By Edited Feb 19, 2014 0 0

Winter Fun!

I have always been on the search for outlets in the heart of winter to scratch my outdoor itch - cabin fever will set in quicker for me than most, I feel. Living in beautiful Colorado, the mountains beyond Denver offer a wide variety of options for outdoor recreation in the winter; most people in this state embrace partaking in colder activities! I enjoy nordic and downhill skiing, ice fishing, sledding, winter camping and snowmobiling when I have the chance. I will save those topics for another day, however. 

After wholeheartedly abstaining from the Valentine's Day get-up happening in the city, we decided to explore the southern part of Rocky Mountain National Park on our snowshoe adventure. I always recommend going with someone on backcountry adventures, especially if the climate and elements are expected to become, or already are, adverse. In this instance, we were expecting heavy snow, and have to consider avalanches as a real threat. Therefore, we decided against going above tree line (10,500 - 11,000 ft.) as the danger of snow slides significantly increase with less trees to break the fall. Avalanche safety is a serious and all-to-often occurrence in the high country, so I advise a course on avalanche safety and awareness before attempting adventures in these conditions. When in doubt, don't 'go for it' if an avalanche seems even remotely possible. So, now that's out of the way..

What does one bring on a backcountry day hike in the snow? I'll start with the clothing. Layers are the key in any cold weather situation, giving the adventurer the ability to shed and add articles as needed. Generally speaking, I will start off with a long-sleeved shirt and pants that are a synthetic 'wicking' material - a way to zap the perspiration from the body. These articles of clothing can range in price, but I've found that 'knock off' brands will work just as well as name brand. Check you local "Wall" store. A warmer option would be fleece-line long john pants. Next, I add at least one pair of wool socks and pull them over the bottoms of my long underwear base layer. Just remember: it is difficult to take of a pair of socks with all other layers on your body if your feet become too warm. So, although your toes may be cold when you start, begin the cardio exercise and your piggies will tend to warm up. Another consideration may be a pair of wicking socks, followed by the wool socks on top. After the socks, I will add my layers to my upper body, namely: a wool long-sleeved 'long john' style shirt - something that is tight fitting to the body. Merino wool is a great, quick drying option that is ubiquitous among outdoor gear manufacturers. Finally comes the hard shell outer layers vital to cutting down wind exposure and outside precipitation. I have found great success with ski pants and a ski jacket with a hood as my top layers for our snowshoeing adventures. I will wear a balaclava that covers my nose and chin - wind will bite at any piece of exposed skin. A fleece hot over the balaclava may be too much once the miles start to add, but it is always nice to start off with the extra warmth. Add a pair of sunglasses to prevent snow blindness and some quality chapstick and you're ready for whatever the elements will throw at you!

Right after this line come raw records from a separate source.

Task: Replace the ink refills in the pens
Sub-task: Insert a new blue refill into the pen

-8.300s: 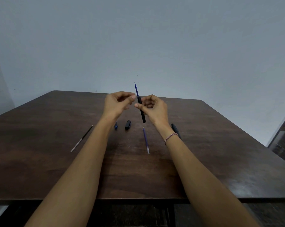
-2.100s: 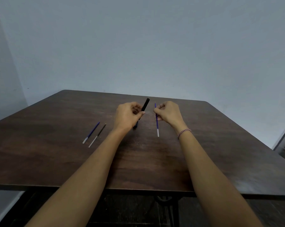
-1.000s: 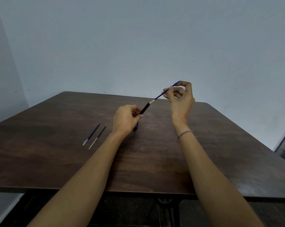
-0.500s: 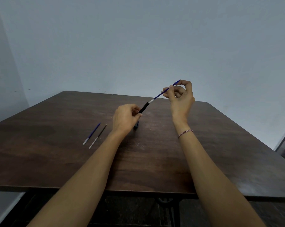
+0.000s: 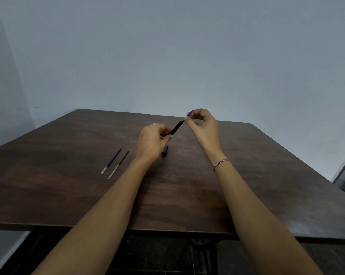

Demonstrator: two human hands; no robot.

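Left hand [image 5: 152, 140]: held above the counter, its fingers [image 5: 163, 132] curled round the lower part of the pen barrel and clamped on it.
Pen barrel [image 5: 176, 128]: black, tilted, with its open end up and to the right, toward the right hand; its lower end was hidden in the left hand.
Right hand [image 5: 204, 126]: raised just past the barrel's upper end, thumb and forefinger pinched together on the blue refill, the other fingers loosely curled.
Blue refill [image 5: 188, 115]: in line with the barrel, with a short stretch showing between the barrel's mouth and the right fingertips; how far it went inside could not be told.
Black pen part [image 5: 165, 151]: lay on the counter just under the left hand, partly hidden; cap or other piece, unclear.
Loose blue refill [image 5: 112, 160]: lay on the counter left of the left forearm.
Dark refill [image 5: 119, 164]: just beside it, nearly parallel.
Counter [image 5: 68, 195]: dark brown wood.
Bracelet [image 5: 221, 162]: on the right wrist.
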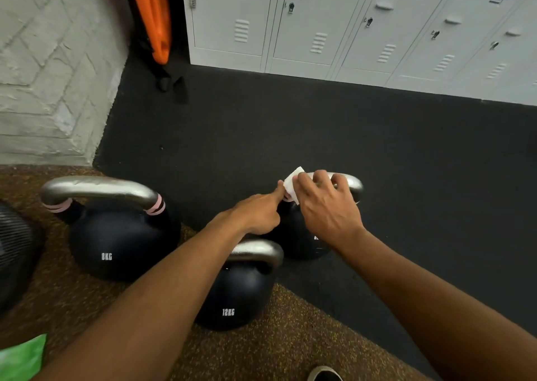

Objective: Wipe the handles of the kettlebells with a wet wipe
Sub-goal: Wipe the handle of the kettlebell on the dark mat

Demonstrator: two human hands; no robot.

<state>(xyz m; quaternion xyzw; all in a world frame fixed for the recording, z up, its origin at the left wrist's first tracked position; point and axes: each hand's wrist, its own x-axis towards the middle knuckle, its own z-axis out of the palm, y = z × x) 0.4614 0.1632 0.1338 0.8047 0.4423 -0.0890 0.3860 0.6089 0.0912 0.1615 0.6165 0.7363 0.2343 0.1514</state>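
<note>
Three black kettlebells with steel handles stand on the floor. The 8KG one (116, 235) is at the left, the 12KG one (238, 290) in the middle, partly under my left forearm. The third kettlebell (293, 235) stands behind it, mostly hidden by my hands. My right hand (325, 203) wraps over its handle (353, 184) with a white wet wipe (292, 181) under the fingers. My left hand (258, 212) pinches the wipe's left edge at the handle's left end.
Grey lockers (363, 23) line the far wall. An orange pad (154, 17) leans in the corner by the white brick wall (49, 70). A green packet (23, 357) lies at bottom left, a dark round object (14, 253) at the left edge, a shoe (324, 374) at the bottom.
</note>
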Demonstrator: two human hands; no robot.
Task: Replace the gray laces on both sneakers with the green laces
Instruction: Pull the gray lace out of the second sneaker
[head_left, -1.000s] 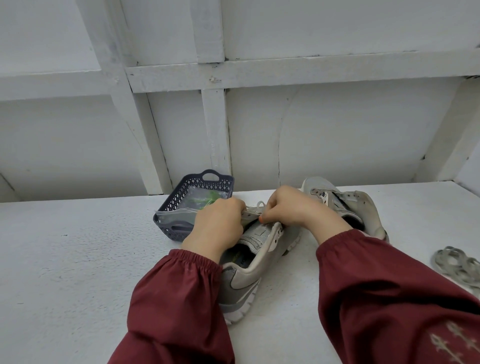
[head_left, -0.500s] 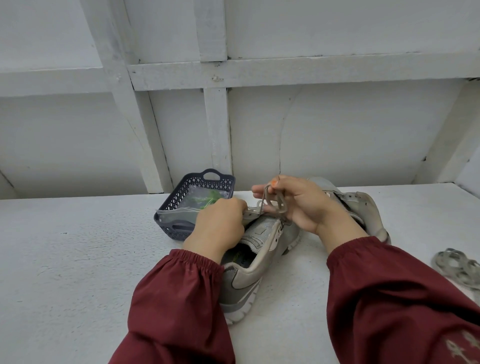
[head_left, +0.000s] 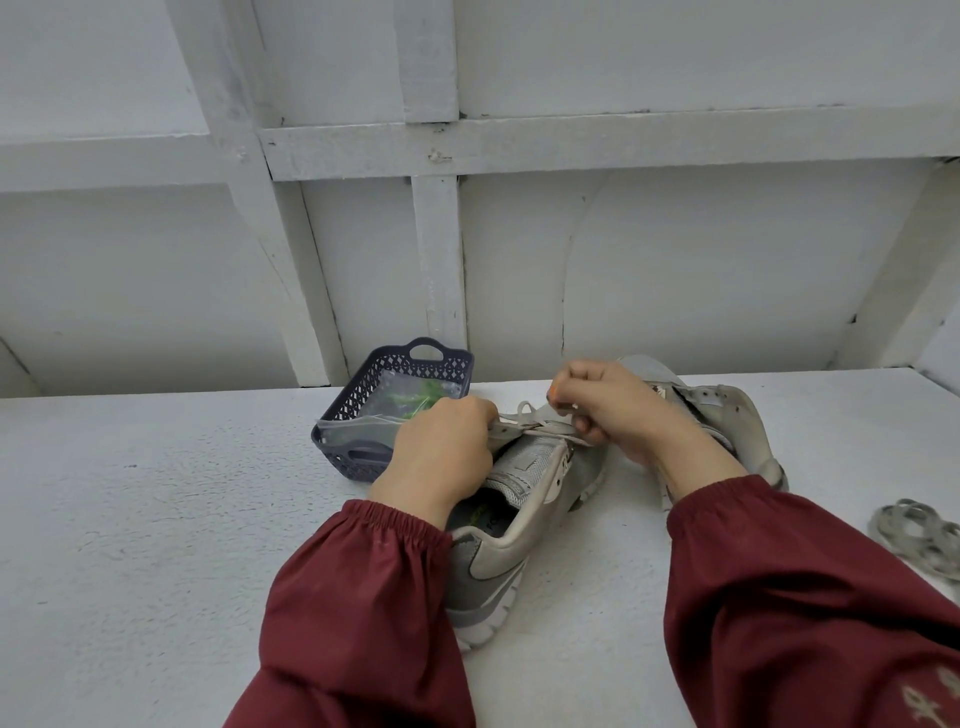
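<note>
Step in hand: stripping the gray lace (head_left: 535, 415) out of the near sneaker (head_left: 519, 525), centre of frame, toe pointing away toward the upper middle. The left hand (head_left: 441, 452) has its fingers curled over the eyelet edge near the toe end and pins the shoe down. The right hand (head_left: 618, 410) is closed in a pinch on the gray lace just above the eyelets, a short loop showing between the two hands. To do it well, judged: pull one crossing at a time, straight up out of its eyelet, keep the left hand braced close to the row being freed so the shoe doesn't lift or twist, and re-pinch near the eyelet rather than hauling on a long tail that can snag. How many rows are left can't be told; the hands cover them. The far sneaker (head_left: 727, 421), right of centre behind the right hand, looks unlaced already, and a loose gray lace (head_left: 919, 535) lies coiled at the right edge on the table (head_left: 156, 519). The green laces (head_left: 421, 395) sit in a clear bag inside the basket (head_left: 353, 410), centre-left, just beside the left hand, not yet touched.
</note>
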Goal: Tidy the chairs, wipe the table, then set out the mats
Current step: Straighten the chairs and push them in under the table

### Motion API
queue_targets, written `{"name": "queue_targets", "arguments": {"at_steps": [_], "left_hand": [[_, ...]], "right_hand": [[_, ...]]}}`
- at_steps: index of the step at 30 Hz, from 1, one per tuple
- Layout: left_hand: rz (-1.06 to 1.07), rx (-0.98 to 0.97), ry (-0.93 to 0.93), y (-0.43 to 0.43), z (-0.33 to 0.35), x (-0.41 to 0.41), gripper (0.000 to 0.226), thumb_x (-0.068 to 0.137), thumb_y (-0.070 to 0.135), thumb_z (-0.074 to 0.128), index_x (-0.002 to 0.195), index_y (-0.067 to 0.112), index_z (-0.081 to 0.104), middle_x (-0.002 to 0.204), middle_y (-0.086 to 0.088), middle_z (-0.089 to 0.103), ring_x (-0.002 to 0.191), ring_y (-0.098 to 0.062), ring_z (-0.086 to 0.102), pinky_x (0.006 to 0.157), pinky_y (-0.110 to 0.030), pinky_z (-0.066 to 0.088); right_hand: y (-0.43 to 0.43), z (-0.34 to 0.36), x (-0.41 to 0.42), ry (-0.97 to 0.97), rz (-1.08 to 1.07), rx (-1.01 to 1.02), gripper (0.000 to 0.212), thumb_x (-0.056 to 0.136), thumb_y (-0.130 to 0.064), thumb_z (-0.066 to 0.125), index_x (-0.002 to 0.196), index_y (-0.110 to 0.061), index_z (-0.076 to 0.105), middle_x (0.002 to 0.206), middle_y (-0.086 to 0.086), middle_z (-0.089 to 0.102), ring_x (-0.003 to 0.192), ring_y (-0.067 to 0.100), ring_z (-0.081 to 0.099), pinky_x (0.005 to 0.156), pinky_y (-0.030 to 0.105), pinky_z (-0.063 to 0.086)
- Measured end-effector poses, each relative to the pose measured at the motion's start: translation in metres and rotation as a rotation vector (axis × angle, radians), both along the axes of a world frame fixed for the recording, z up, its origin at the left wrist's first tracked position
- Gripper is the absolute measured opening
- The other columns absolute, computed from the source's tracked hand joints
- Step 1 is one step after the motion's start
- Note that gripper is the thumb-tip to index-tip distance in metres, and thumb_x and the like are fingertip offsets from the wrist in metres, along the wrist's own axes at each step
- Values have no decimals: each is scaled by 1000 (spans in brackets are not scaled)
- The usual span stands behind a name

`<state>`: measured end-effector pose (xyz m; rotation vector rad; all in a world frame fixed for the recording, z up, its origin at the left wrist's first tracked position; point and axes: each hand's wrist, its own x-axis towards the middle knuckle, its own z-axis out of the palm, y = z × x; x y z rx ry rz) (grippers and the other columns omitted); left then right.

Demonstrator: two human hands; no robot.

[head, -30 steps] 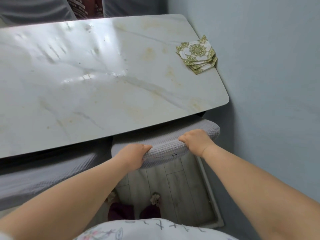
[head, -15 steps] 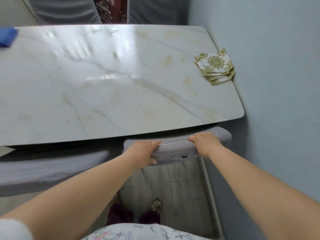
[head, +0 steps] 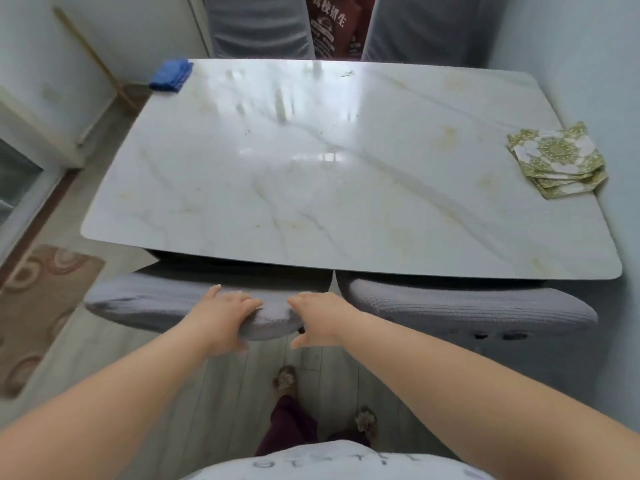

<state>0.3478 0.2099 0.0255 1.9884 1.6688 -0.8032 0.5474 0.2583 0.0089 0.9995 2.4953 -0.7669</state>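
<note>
The white marble table (head: 311,202) fills the middle of the view. Two grey-covered chairs are pushed in against its near edge: the left chair (head: 145,303) and the right chair (head: 467,306). My left hand (head: 225,313) grips the top of the left chair's backrest near its right end. My right hand (head: 318,317) clasps that same end, fingers above and thumb below. A stack of green floral mats (head: 557,161) lies at the table's right edge. A folded blue cloth (head: 171,75) sits on the far left corner.
Two more grey chairs (head: 256,26) (head: 426,29) stand at the table's far side with a red bag (head: 334,26) between them. A wall (head: 616,81) runs close along the right. A patterned rug (head: 38,306) lies left; a wooden stick (head: 93,60) leans far left.
Both hands have left the right chair's backrest and moved over to the left chair's right end. The view has pulled back and swung left, showing the whole table.
</note>
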Motion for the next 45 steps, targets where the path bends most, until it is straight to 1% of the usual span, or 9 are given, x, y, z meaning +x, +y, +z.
{"name": "queue_targets", "arguments": {"at_steps": [2,5,9,19,29,32,36,40,45], "left_hand": [[70,11,68,-8,-6,-32,68,84,28,60,143,37,27,147,10,38,136,-13,35,117,-48,11],[249,36,131,-11,-14,-60,70,85,7,49,139,47,30,145,13,41,135,-13,36,114,-57,9],[294,13,144,-1,-21,-56,65,86,12,51,135,51,35,140,12,42,134,-14,34,111,-60,9],[225,144,74,12,-30,-68,65,87,6,46,136,48,36,137,13,44,131,-14,35,110,-63,10],[211,117,97,17,-29,-68,60,87,13,46,135,47,36,135,12,46,129,-14,37,109,-55,17],[218,75,92,16,-23,-67,63,85,13,49,136,46,34,134,11,46,128,-16,39,108,-50,22],[212,60,-27,14,-17,-73,56,82,29,56,133,42,38,130,10,50,125,-17,42,101,-40,26],[332,1,-264,16,5,-88,69,81,54,61,142,40,33,142,11,47,131,-18,42,107,-35,27],[479,79,-383,19,35,-110,56,91,54,50,142,35,37,140,13,49,126,-15,48,105,-33,35]], "right_hand": [[-8,-5,-33,-13,11,-6,53,81,-47,68,117,-13,49,114,9,59,102,30,57,74,38,45],[-16,-6,-72,-40,12,36,30,88,-27,60,112,-11,49,108,11,59,98,32,56,72,40,40],[-16,-6,-92,-88,-35,2,22,88,-1,44,109,-8,48,111,15,58,102,36,55,91,52,41],[1,-6,-98,-90,-72,2,25,86,3,45,108,-10,49,113,14,57,105,34,53,94,51,39],[8,-11,-98,-120,-67,-13,21,87,2,46,102,-13,46,108,13,57,101,33,53,92,49,38],[11,-6,-97,-145,-59,-38,15,90,-10,53,102,-14,45,106,13,57,100,33,55,85,43,42],[18,8,-95,-186,-15,-71,37,83,-30,67,111,-12,49,107,11,60,92,29,55,71,34,41],[28,26,-100,-205,-79,-127,72,82,-45,69,142,-19,38,130,8,55,116,28,53,95,40,47],[42,51,-124,-111,-93,-135,74,85,-50,63,147,-20,34,142,4,49,126,24,49,103,39,43]]}}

Next - gloves: I love using mittens, but they sometimes seem TOO warm for my liking. I rarely use GoreTex products, but gloves are one place I will make an exception. GoreText helps cut down loss of warmth from wind, and helps repel SOME moisture. On the same note, GoreTex is also great at keeping moisture inside of the glove (or any other article clothing for that matter). Another great option would be a 'liner' glove followed by something heavier duty. Finally, footwear: our overwhelming choice for winter backcountry hiking are 'Mountaineering' boots - heavier version of hiking boots as they generally have a hard shell around the outside and come well above the ankle for maximum snow protection. We had been snowshoeing in regular 'hiking' boots, but found that all of the snow caking around the snow shoes and our boots were causing our feet to chill after a few hours. So we made the transition to heavy duty mountaineering boots, and won't look back! Last but not least, we will sometimes put our gaiters on over the snow pants and boot if you know we will be encountering some serious snow depth! Between good ski pants, mountaineering boots and gaiters, one should have no problem keeping all snow from inside the boot! 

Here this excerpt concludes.